Отец девочки был раздосадован. Они с моей матерью были из одного села и он знал о нашей семье достаточно, чтобы посоветовать:
«Твоя мама тоже не хотела идти за твоего отца, угрожала своей матери, что сбежит, ни одного дня с ним жить не будет, но он не отступил и вот уже какого взрослого сына они вместе воспитали. Не отступай и ты. Ты же сын своего отца!»
«Только не в этом! – ответил я. – И время теперь другое: неправильно поймут».
«Может, не понравилась?»
«Нравиться должны оба, иначе это будет хромая семья с несчастными детьми. Не расстраивайтесь. Она девочка красивая, долго у вас на шее сидеть не будет: желающих найдётся много. Главное, чтобы среди них был тот, кто нравился бы и ей самой. Сегодня это точно не я. До свидания. Извините».
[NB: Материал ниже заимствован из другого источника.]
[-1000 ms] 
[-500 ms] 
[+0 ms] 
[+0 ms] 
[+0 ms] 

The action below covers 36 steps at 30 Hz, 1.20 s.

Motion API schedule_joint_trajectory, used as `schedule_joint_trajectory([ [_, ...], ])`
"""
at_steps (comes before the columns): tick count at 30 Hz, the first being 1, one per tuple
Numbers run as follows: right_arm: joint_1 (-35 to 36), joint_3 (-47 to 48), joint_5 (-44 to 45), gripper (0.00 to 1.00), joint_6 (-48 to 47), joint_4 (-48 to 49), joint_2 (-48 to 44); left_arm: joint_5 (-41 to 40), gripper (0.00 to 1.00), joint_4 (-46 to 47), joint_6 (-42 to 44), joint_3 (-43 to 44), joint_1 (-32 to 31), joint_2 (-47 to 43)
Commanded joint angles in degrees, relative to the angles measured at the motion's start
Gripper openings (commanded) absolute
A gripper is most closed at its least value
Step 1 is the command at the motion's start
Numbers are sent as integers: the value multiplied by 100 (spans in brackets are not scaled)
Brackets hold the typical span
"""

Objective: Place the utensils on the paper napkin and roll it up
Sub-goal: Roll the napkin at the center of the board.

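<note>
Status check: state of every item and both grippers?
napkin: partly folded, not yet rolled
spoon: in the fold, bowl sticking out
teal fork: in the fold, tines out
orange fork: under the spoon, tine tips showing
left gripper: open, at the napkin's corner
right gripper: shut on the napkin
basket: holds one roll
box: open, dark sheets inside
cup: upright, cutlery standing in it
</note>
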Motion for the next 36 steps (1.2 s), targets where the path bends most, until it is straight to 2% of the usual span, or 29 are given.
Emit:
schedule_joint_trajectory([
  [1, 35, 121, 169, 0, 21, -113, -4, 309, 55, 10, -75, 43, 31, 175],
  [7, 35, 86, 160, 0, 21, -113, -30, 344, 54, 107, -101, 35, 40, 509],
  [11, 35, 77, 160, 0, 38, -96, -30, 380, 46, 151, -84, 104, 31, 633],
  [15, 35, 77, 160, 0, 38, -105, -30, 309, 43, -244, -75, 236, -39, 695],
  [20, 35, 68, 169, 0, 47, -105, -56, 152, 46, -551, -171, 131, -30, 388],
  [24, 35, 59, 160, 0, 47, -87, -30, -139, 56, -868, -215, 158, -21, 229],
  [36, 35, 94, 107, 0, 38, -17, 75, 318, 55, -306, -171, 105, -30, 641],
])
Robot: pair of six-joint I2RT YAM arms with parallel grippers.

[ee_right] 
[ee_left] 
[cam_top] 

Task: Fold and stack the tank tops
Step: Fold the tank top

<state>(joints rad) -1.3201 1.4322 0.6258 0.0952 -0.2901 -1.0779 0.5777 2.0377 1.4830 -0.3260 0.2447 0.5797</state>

Настала очередь отца поучаствовать в устройстве моей судьбы – так мои родители представляли себе вмешательство во все мои дела; он ввёл меня в дом к людям, с которыми работал на одном комбинате и нередко выпивал за одним столом – девочка была отталкивающе непривлекательной до степени уродства. И она, и её родители были рады вцепиться в кого угодно, не заглядывая дарёному коню в зубы, только бы не ушёл ни с чем.
Со словами:
«Так мне и надо!» - я погрузился в ад ещё глубже, на самое его дно, чтобы на собственной шкуре окончательно утвердиться в истине: как бы ни было плохо, всегда может быть ещё хуже; другими словами: у бед дна нет.